• TO DO
Reproduce precisely the lines of the listing below, starting with the line that contains "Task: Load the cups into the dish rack" and stopping after the line that contains "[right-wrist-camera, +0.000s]"; include nothing else.
- - - -
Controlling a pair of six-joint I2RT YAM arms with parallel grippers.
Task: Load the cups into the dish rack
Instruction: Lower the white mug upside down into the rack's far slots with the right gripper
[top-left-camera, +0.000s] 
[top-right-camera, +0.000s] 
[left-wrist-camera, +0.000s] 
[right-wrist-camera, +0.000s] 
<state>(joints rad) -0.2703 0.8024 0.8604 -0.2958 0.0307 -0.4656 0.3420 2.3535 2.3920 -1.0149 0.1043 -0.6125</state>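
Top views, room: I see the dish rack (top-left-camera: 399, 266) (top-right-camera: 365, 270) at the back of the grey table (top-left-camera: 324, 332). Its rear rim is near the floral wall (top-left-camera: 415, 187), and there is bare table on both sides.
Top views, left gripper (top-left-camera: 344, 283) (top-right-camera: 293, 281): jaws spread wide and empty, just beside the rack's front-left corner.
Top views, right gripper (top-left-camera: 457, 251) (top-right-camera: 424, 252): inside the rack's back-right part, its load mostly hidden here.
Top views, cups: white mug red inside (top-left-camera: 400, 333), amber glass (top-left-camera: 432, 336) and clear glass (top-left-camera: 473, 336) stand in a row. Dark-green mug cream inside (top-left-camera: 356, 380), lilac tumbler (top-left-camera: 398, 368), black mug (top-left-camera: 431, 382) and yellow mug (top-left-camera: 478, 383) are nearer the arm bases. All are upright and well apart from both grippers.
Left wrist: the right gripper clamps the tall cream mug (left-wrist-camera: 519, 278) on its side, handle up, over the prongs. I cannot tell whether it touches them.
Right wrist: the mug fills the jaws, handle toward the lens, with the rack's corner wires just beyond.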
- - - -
• ANSWER TO THIS TASK
Task: Load the cups into the dish rack
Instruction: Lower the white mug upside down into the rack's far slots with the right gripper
[top-left-camera, +0.000s] 
[top-right-camera, +0.000s] 
[left-wrist-camera, +0.000s] 
[right-wrist-camera, +0.000s] 

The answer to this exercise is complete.